If a line of the records holds the word "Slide", copy it out.
[Data for the task — start]
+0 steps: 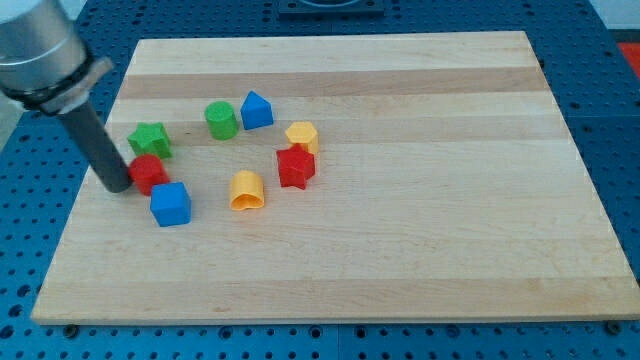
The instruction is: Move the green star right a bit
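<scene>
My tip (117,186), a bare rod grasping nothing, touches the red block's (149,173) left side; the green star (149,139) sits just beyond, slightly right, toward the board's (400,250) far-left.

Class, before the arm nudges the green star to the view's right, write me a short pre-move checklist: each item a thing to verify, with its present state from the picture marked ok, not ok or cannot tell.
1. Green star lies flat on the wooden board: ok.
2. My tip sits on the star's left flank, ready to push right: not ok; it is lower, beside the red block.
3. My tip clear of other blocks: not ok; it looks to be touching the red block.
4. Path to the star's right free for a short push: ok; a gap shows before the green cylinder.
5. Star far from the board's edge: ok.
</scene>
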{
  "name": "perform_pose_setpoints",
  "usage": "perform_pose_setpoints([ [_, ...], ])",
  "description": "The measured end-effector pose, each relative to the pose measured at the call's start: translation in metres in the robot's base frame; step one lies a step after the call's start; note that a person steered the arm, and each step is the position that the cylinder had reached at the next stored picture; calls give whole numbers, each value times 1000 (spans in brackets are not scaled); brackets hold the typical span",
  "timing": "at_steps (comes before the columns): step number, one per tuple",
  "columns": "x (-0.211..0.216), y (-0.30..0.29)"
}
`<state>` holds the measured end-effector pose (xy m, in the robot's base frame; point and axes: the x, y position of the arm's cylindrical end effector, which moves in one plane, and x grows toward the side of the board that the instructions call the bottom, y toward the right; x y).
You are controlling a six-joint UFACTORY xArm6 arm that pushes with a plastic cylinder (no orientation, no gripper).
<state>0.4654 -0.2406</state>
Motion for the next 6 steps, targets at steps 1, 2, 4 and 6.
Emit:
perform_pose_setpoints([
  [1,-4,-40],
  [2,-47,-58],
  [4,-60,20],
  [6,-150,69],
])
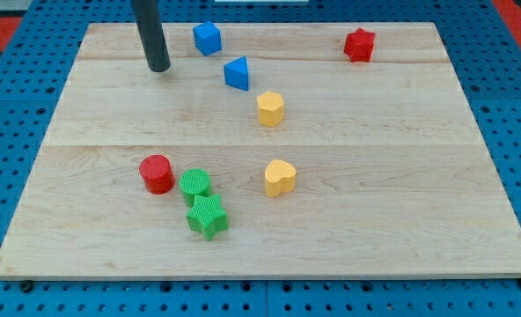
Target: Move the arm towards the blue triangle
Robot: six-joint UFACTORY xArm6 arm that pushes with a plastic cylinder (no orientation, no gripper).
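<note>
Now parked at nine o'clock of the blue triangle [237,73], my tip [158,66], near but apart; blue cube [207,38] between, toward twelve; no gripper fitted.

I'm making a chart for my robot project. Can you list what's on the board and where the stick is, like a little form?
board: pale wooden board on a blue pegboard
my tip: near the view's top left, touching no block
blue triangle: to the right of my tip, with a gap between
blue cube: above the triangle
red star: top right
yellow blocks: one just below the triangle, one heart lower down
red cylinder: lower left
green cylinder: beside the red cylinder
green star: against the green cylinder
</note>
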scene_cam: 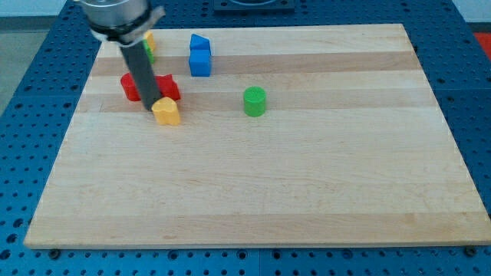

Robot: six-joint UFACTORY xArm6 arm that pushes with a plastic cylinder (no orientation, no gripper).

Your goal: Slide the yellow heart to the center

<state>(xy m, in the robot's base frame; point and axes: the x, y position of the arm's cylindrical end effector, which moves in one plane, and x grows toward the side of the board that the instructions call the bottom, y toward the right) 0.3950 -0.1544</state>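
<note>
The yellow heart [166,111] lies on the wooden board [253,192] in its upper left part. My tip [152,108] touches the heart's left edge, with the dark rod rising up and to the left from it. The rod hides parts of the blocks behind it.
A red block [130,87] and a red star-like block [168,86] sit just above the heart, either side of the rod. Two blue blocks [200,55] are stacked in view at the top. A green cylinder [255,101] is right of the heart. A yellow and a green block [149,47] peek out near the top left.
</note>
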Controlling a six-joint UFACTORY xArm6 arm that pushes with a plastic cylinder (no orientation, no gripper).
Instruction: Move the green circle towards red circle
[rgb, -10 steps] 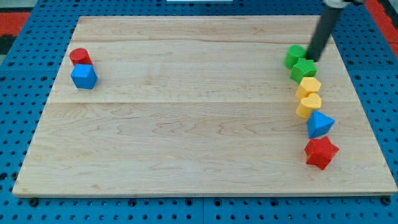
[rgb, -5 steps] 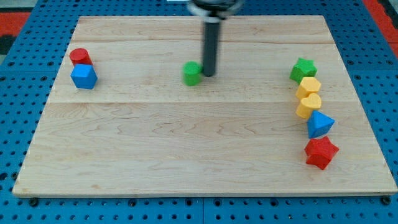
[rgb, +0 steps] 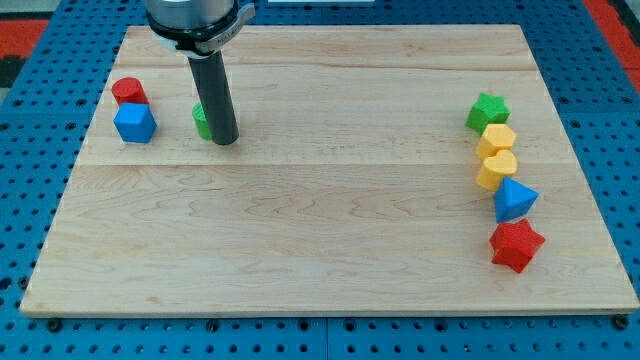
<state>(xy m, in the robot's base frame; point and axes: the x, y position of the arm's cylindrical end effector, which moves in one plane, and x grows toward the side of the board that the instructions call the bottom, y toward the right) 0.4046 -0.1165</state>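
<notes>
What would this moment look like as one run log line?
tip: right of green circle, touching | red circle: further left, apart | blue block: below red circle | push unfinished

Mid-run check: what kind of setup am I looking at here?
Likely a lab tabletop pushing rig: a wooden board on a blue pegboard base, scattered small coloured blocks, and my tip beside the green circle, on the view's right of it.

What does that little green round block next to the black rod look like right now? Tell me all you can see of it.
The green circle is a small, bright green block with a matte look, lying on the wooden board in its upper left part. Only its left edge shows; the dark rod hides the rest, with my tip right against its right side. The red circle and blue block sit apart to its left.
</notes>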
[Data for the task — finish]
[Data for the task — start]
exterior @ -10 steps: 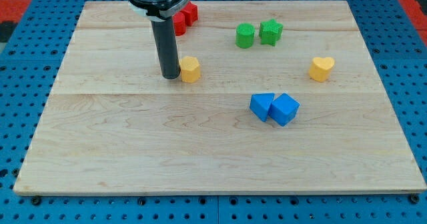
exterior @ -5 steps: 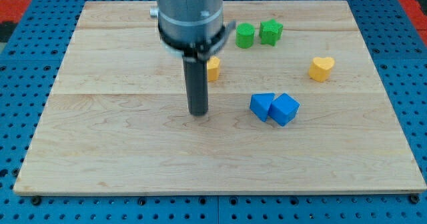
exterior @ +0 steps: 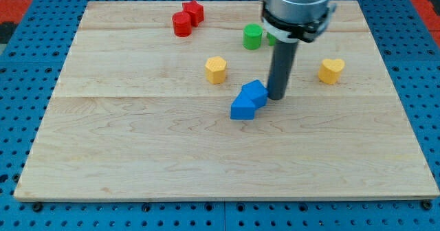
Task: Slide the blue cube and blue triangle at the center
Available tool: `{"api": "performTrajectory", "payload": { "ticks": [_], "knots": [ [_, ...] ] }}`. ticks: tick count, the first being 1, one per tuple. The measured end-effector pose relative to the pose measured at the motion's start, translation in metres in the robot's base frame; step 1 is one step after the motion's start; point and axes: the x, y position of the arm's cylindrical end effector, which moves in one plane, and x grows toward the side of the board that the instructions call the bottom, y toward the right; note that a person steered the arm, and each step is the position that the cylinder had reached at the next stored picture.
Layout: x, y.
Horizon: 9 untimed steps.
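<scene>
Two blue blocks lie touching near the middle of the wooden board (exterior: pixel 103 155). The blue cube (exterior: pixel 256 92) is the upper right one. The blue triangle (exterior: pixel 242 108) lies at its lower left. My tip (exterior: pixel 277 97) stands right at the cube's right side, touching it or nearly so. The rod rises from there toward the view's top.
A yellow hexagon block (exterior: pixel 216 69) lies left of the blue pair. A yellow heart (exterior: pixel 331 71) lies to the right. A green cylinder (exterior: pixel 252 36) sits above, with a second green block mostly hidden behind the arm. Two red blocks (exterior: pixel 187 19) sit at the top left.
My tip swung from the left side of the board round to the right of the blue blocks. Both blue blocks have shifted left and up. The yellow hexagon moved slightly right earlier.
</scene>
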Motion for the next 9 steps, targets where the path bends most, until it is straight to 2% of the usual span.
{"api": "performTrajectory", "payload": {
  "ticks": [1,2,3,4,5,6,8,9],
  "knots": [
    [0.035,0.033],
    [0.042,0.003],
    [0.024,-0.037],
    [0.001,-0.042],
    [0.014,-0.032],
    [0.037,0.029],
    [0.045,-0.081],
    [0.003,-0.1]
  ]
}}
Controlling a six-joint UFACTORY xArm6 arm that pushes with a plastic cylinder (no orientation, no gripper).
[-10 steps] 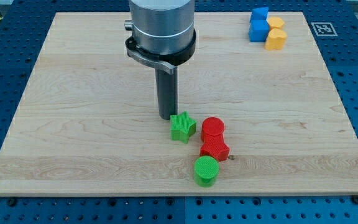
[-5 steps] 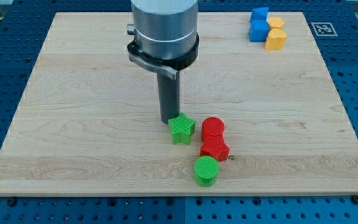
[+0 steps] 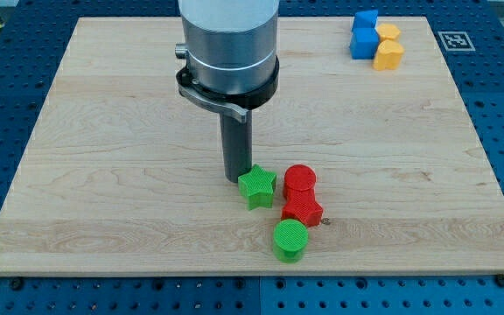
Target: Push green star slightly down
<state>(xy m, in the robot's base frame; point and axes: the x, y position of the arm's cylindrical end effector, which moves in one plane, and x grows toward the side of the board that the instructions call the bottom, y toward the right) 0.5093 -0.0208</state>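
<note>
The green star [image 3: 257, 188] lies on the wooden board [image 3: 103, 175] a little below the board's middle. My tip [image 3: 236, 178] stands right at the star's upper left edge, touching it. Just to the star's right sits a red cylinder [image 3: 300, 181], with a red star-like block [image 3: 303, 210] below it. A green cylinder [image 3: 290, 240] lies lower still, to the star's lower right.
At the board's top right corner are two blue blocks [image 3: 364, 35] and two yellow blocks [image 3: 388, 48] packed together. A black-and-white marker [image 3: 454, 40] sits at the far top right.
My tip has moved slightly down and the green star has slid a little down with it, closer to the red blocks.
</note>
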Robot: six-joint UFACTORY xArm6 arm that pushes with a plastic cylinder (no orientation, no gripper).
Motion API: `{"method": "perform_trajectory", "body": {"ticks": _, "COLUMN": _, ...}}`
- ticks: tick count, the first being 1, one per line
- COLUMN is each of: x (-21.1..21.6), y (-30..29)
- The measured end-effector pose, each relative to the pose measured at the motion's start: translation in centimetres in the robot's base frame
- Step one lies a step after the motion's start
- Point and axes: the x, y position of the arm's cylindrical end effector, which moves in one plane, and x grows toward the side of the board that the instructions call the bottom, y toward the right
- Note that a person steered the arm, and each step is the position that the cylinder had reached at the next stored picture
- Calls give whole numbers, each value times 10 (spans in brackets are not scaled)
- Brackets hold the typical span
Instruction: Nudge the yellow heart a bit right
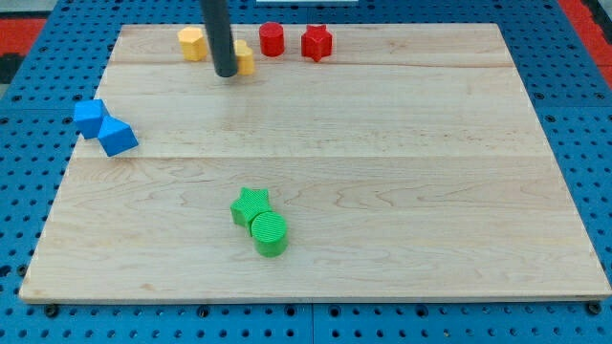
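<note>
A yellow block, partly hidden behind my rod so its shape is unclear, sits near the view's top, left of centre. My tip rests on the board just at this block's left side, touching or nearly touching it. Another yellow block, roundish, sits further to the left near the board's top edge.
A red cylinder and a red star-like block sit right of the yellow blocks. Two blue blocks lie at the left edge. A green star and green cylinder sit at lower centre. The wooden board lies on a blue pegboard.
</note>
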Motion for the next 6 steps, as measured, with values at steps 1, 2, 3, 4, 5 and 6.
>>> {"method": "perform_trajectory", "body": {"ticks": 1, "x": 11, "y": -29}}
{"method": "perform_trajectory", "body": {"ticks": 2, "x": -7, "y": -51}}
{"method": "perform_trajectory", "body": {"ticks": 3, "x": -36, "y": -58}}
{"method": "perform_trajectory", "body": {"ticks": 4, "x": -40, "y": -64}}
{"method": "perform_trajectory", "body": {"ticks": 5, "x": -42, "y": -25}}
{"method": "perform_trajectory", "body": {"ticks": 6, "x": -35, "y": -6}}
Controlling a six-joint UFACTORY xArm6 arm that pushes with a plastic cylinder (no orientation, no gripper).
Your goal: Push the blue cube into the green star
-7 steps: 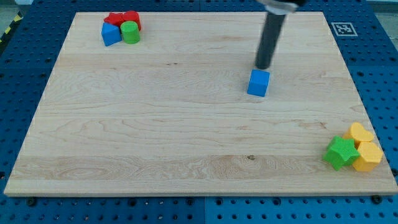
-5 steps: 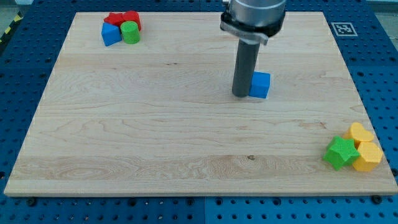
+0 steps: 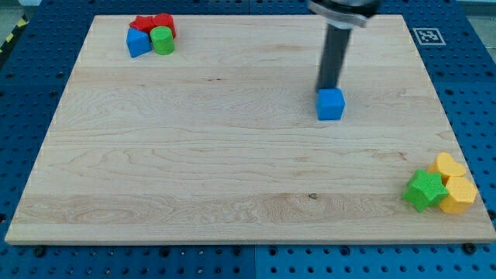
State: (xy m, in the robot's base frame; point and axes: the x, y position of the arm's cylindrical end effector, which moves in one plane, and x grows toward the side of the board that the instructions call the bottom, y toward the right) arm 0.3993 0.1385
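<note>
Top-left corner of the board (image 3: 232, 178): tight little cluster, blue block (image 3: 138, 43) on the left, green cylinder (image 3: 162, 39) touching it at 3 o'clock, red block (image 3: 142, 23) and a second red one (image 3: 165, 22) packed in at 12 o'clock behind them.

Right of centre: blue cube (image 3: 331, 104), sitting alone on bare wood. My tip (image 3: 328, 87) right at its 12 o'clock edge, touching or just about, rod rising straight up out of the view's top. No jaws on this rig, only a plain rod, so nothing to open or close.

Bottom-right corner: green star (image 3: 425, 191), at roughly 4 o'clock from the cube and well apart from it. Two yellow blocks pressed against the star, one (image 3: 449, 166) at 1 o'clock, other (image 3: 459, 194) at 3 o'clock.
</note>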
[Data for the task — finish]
→ **Solution to this exercise**
Your goal: Slide the yellow heart to the center
Task: Slide the blue cube and blue triangle at the center

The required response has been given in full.